• [Supplied material]:
————

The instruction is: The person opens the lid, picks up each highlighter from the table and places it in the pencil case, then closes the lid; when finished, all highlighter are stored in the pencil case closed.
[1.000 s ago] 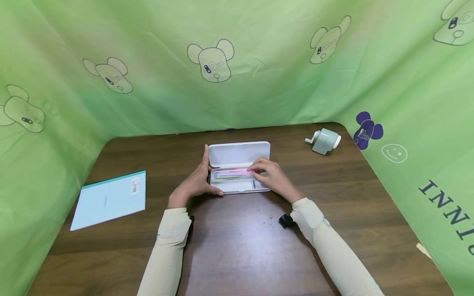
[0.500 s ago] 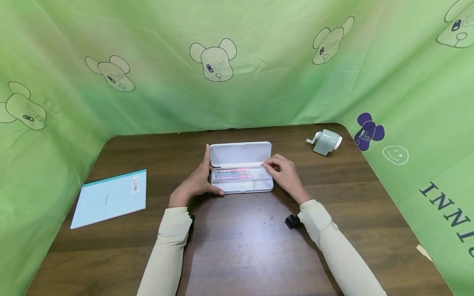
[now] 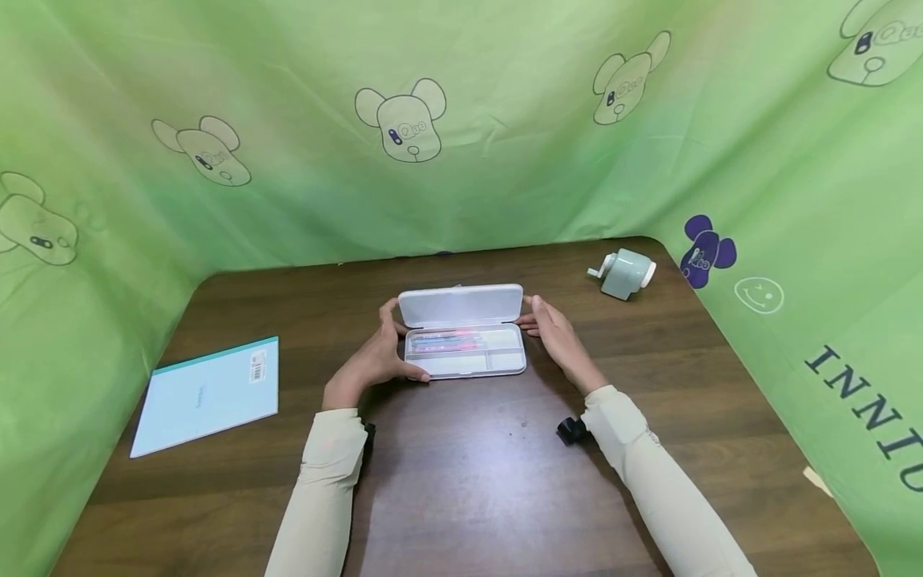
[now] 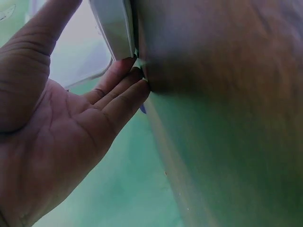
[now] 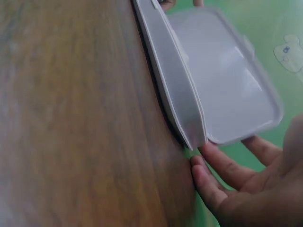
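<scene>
A white pencil case point(image 3: 465, 365) lies on the table with its lid point(image 3: 461, 307) raised at the back. Several colourful pens point(image 3: 445, 342) lie side by side in its rear compartment. My left hand point(image 3: 375, 358) holds the case's left end, thumb at the front edge and fingers bent behind. In the left wrist view those fingers point(image 4: 124, 97) reach to the case's end. At the other end, my right hand point(image 3: 558, 336) has its fingers fairly straight beside the hinge and lid. The right wrist view shows its fingertips point(image 5: 201, 172) at the case's corner, one finger behind the lid.
A light blue notebook point(image 3: 205, 397) lies on the left of the brown wooden table point(image 3: 461, 497). A pale green pencil sharpener with a crank point(image 3: 626, 274) stands at the back right. A green printed cloth point(image 3: 288, 200) hangs around the table's back and sides.
My right hand has moved from the pens to the case's right side, and its fingers have straightened. The lid has tipped up slightly. My left hand stays on the left end, its index finger now bent.
</scene>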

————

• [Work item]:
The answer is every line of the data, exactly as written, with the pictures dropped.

• [Answer to the problem]:
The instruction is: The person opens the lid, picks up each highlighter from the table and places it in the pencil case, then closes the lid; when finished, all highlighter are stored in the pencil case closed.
[1.000 s ago] 
[0.500 s ago] 
[now] 
[now] 
[now] 
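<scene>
A white pencil case point(image 3: 465, 365) lies on the table with its lid point(image 3: 461, 307) raised at the back. Several colourful pens point(image 3: 445, 342) lie side by side in its rear compartment. My left hand point(image 3: 375, 358) holds the case's left end, thumb at the front edge and fingers bent behind. In the left wrist view those fingers point(image 4: 124, 97) reach to the case's end. At the other end, my right hand point(image 3: 558, 336) has its fingers fairly straight beside the hinge and lid. The right wrist view shows its fingertips point(image 5: 201, 172) at the case's corner, one finger behind the lid.
A light blue notebook point(image 3: 205, 397) lies on the left of the brown wooden table point(image 3: 461, 497). A pale green pencil sharpener with a crank point(image 3: 626, 274) stands at the back right. A green printed cloth point(image 3: 288, 200) hangs around the table's back and sides.
My right hand has moved from the pens to the case's right side, and its fingers have straightened. The lid has tipped up slightly. My left hand stays on the left end, its index finger now bent.
</scene>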

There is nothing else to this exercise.